Come altri rifugiati, i cambogiani entrarono nel paese con un documento che dava loro il diritto legale di entrare, vivere e lavorare negli Stati Uniti. Con questo documento potevano richiedere che il loro status legale fosse modificato da rifugiati a residenti permanenti e, dopo qualche anno, fare domanda per diventare cittadini.
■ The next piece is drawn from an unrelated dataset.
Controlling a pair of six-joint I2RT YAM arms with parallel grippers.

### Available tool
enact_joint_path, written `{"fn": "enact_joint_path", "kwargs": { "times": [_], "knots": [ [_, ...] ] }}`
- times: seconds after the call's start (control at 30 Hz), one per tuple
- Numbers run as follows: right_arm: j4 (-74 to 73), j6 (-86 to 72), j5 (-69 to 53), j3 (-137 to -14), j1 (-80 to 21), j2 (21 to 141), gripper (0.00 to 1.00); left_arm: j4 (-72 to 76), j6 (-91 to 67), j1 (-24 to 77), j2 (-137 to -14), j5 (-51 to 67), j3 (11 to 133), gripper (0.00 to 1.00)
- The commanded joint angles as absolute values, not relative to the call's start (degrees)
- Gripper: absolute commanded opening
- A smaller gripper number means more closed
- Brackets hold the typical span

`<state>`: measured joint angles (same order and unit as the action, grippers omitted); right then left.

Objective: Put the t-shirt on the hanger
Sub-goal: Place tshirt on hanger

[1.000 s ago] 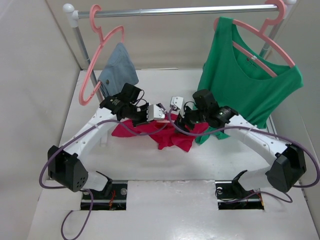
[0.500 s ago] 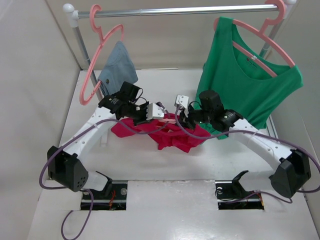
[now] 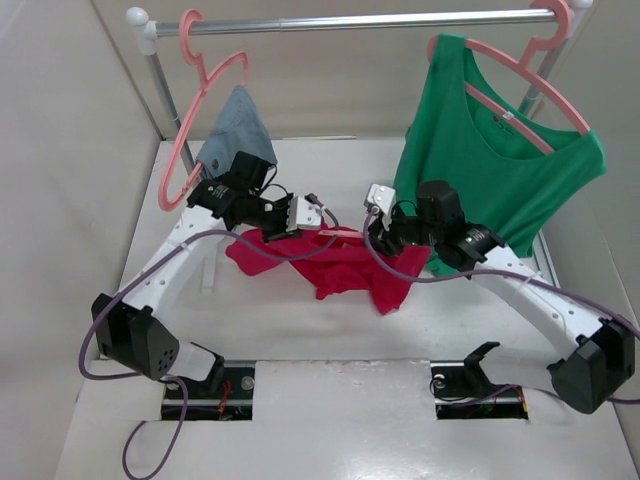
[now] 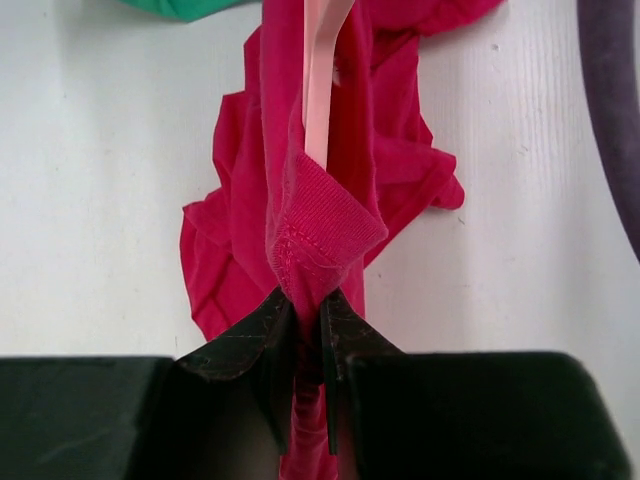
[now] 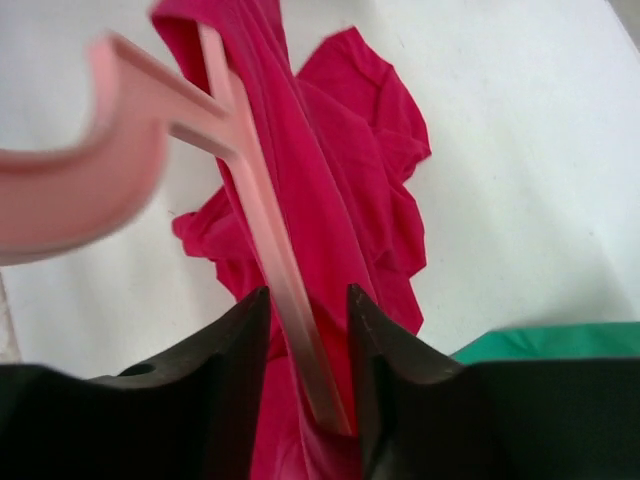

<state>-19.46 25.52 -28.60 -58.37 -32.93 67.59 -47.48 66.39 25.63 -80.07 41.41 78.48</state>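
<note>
Moved: over the last second my right gripper [image 5: 307, 295] has swung out to the right and my left gripper [image 4: 305, 300] has drawn slightly back and left. The t-shirt [image 3: 345, 268] is now stretched wider between them, with one flap trailing toward the near edge.
Left gripper: pinched tight on a ribbed edge of the t-shirt.
Right gripper: jaws partly apart, astride one arm of the hanger [image 5: 264, 215], with red fabric bunched beside it. I cannot tell whether they press on it.
T-shirt: crumpled and lifted between my two grippers, the rest lying mid-table on the white table [image 3: 300, 340], its right side against the hem of the green top [image 3: 480, 170].
Hanger: its slim pink arm runs into the fold of red cloth just ahead of my left gripper. The hook end is bare, outside the fabric.
Behind: the green top hangs at the right of the rail [image 3: 350, 20], and the denim piece [image 3: 238, 125] hangs at the left.
</note>
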Motion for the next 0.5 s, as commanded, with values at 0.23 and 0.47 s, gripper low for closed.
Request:
{"fn": "enact_joint_path", "kwargs": {
  "times": [0.23, 0.47],
  "knots": [
    [-12.9, 25.1, -21.5, -60.3, -34.0, 74.3, 0.56, -52.2, 70.0, 24.9, -79.7, 45.5, 82.1, 0.0],
    [-12.8, 25.1, -24.3, -63.6, -34.0, 75.2, 0.0, -50.5, 68.1, 24.9, -79.1, 42.4, 81.0, 0.0]
  ]
}}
Ma presto si resero conto che la cittadinanza americana comportava il fatto di venire inquadrati in politiche, pratiche e credenze classificate secondo schemi preesistenti, che identificavano i gruppi in base alla razza, all’etnia, alla moralità e al potenziale di mercato.
Fin dal principio, le persone che lavoravano con i rifugiati si fecero l’idea che i cambogiani avessero meno possibilità dei vietnamiti di ottenere un qualche successo economico negli Stati Uniti. I rifugiati cambogiani arrivavano in un periodo di maggiore ansia per le minacce ideologiche, sanitarie ed economiche rappresentate dai rifugiati. Il termine rifugiato si saldò in modo più forte ai cambogiani e finì per essere sinonimo di beneficiario di sussidi; con il passare del tempo si distaccò invece dai vietnamiti-americani.
Gli operatori sociali iniziarono a pensare che, poiché i cambogiani venivano considerati più indisciplinati degli altri rifugiati asiatici, dovevano anche essere regolamentati con più fermezza. In effetti, le connotazioni negative del termine rifugiato (come dipendente dal welfare o truffatore del welfare) sono diventate talmente forti che alcuni cambogiani americani, incontrando gli altri americani, hanno iniziato a negare le loro origini nazionali, dichiarando una discendenza diversa.